Eine Bewegung ohne Einigkeit

Die Terroranschläge in Amerika haben die Berliner Fronten im Religionsunterricht-Streit aufgeweicht. Aber nach den Wahlen zum Abgeordnetenhaus ist eine Einigung im wahrscheinlichen rot-roten Senat kaum zu erwarten: SPD und PDS trennt zu viel

von PHILIPP GESSLER

Die offenbar aus religiösem Fanatismus verübten Anschläge in den USA haben auch bei der Debatte „Religionsunterricht“ in der Hauptstadt die Fronten aufgeweicht – aber eine Einigung in der Streitfrage ist dennoch in nächster Zeit eher unwahrscheinlich: Zwar gibt es in der SPD-Fraktion nach Auskunft ihrer bildungspolitischen Sprecherin Eveline Neumann bei Einzelgesprächen eine „starke Tendenz“ für eine Lösung des Problems nach den Abgeordnetenhauswahlen am 21. Oktober. Wenn es aber dann, wie Umfragen prognostizieren, zu einer rot-roten Mehrheit und SPD/PDS-Senat kommt, rückt eine Einigung des Streits in weite Ferne.

Im Gegensatz zu fast allen anderen Bundesländern gibt es seit Gründung des Landes Berlin keinen wertorientierten Unterricht – sei es Religion und/oder Ethik: Die Schüler haben schlicht frei. Allerdings bieten Vertreter der Religionen und Konfessionen in den Schulgebäuden einen rein freiwilligen Unterricht an.

Schulsenator Klaus Böger (SPD) will nun ein Wahlpflichtfach einführen: Die Jugendlichen müssen demnach einen wertorientierten Unterricht belegen. Es kann aber sowohl Religion wie Ethik sein. Dabei sollen die einzelnen, religiös getrennten Klassen, unterrichtet von Lehrern der Religionsgruppen, nach einem „Begegnungsmodell“ nur zu bestimmten Themen zusammenkommen. Das ist im Wesentlichen auch die Position der CDU und der Kirchen. Bögers Fraktion aber folgt ihm da kaum. Wie die SPD-Landespartei könne die Mehrheit ihrer Fraktion einen verpflichtenden Unterricht noch akzeptieren, so Neumann – dies aber eher ähnlich dem brandenburgischen Fach LER (Lebensgestaltung-Ethik-Religionskunde), gegen das derzeit die Kirchen in Karlsruhe klagen.

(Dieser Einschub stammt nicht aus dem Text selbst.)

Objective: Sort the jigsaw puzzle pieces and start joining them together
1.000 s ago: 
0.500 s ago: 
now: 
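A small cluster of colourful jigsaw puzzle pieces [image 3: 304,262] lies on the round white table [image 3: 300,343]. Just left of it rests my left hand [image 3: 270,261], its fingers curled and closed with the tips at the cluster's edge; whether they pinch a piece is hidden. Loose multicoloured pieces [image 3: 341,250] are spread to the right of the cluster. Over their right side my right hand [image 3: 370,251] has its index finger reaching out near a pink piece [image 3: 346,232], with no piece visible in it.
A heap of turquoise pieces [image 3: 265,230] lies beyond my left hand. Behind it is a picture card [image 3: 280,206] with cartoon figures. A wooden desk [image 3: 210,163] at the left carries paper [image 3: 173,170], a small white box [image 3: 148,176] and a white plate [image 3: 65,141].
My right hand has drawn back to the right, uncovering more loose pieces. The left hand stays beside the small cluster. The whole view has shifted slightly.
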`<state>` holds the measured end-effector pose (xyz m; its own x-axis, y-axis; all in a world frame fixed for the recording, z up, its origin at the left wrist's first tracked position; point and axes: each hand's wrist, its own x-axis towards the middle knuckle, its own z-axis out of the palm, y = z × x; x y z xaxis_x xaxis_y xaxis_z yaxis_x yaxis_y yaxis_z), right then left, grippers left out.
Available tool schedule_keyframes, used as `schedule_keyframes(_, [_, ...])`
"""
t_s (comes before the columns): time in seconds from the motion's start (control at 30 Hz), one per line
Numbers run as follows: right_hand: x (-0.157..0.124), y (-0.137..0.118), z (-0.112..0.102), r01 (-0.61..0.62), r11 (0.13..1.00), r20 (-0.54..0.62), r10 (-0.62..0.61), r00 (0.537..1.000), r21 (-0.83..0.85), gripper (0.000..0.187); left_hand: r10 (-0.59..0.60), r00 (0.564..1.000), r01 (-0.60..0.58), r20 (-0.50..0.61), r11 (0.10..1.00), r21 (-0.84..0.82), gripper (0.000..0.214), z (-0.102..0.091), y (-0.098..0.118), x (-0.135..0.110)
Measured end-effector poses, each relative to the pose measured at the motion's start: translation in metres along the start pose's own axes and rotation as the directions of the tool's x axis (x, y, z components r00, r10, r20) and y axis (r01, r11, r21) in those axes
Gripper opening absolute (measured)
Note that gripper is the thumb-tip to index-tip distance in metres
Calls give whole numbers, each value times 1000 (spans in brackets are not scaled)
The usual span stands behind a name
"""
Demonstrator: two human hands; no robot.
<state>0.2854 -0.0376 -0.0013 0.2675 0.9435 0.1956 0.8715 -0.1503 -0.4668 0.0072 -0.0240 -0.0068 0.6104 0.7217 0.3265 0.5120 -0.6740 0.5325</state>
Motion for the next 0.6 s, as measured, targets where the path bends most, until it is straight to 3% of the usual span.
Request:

Die Bündnisgrünen lehnen ein Wahlpflichtfach klar ab, sind jedoch für ein LER-ähnliches Fach zu gewinnen, das nach dem so genannten Fenstermodell abliefe, sagt ihr Bildungsexperte Özcan Mutlu: Es gäbe ein Grundfach LER, und nur zu bestimmten Themen könnten die Religionsgruppen ihre Vertreter in den Unterricht schicken. Das wäre das Begegnungsmodell auf den Kopf gestellt.

Am striktesten ist die PDS gegen ein wertorientiertes Unterrichtsfach: Fraktionschefin Carola Freundl will lediglich einen ausgeweiteten Sozialkundeunterricht, in dem dann religiöse Fragen behandelt werden könnten. Darüber aber herrsche in der Fraktion nicht „100 Prozent Einigkeit“. Klar sei nur, dass die Frage des Religionsunterrichts bei einer rot-roten Regierungsbildung ein Dissenspunkt wäre.